▸ The task:
Apart from the images, repeat the data below exactly as written.

★ ★ ★ ★ ★ ★ ★

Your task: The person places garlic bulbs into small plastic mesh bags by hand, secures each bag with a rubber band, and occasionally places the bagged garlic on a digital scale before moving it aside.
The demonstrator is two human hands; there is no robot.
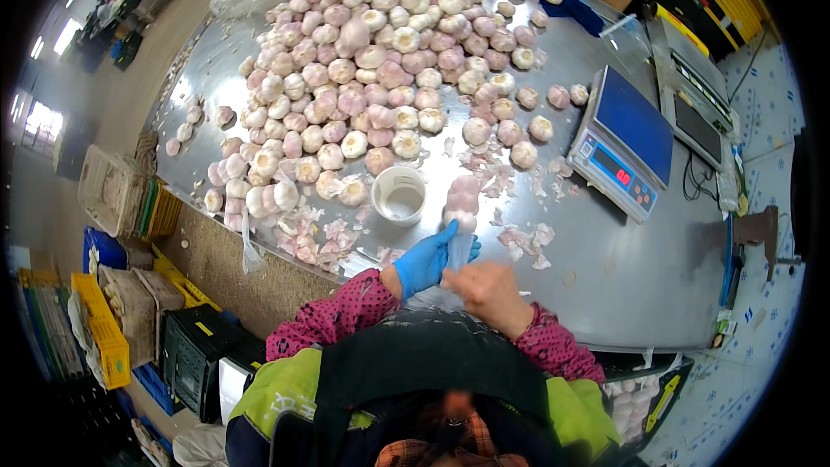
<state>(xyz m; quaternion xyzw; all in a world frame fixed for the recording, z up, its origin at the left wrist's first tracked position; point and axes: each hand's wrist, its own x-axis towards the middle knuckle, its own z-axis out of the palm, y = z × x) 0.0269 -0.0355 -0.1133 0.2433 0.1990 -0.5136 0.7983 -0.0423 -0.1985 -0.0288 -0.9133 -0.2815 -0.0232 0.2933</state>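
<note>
Steel bench (631, 277) heaped with garlic bulbs (363, 60); both hands' fingers grip a mesh sleeve of garlic (462, 207), its long axis pointing away, gloved left hand (425, 261) beside bare right hand (491, 290).

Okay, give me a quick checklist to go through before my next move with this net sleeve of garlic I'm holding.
1. Left hand, in a blue glove, grips the net sleeve of garlic: ok.
2. Right hand, bare, holds the sleeve's lower end: ok.
3. Sleeve closed at the lower end: cannot tell, the hands hide it.
4. White cup within reach, left of the sleeve, upright and empty: ok.
5. Scale platform free, display lit: ok.
6. Steel table around the hands free of debris: not ok, loose garlic skins lie beside the sleeve.
</note>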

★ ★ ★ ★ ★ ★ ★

▸ Answer to this exercise:
Your task: The person places garlic bulbs into small plastic mesh bags by hand, secures each bag with a rubber band, and occasionally places the bagged garlic on a digital scale before moving it aside.
The demonstrator is two human hands; there is no robot.
<state>(xyz m; quaternion xyzw; all in a world frame fixed for the recording, z up, its origin at the left wrist's first tracked position; point and axes: each hand's wrist, its own x-axis towards the middle knuckle, its own z-axis out of the palm, y = z × x) 0.0269 -0.0355 -0.1133 0.2433 0.1990 -0.5136 0.7983 -0.0423 -0.1985 -0.0288 -0.9133 -0.2815 -0.0232 0.2933</state>
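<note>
Steel bench (631, 277) heaped with garlic bulbs (363, 60); both hands' fingers grip a mesh sleeve of garlic (462, 207), its long axis pointing away, gloved left hand (425, 261) beside bare right hand (491, 290).

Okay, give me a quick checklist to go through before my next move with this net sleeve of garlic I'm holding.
1. Left hand, in a blue glove, grips the net sleeve of garlic: ok.
2. Right hand, bare, holds the sleeve's lower end: ok.
3. Sleeve closed at the lower end: cannot tell, the hands hide it.
4. White cup within reach, left of the sleeve, upright and empty: ok.
5. Scale platform free, display lit: ok.
6. Steel table around the hands free of debris: not ok, loose garlic skins lie beside the sleeve.
</note>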

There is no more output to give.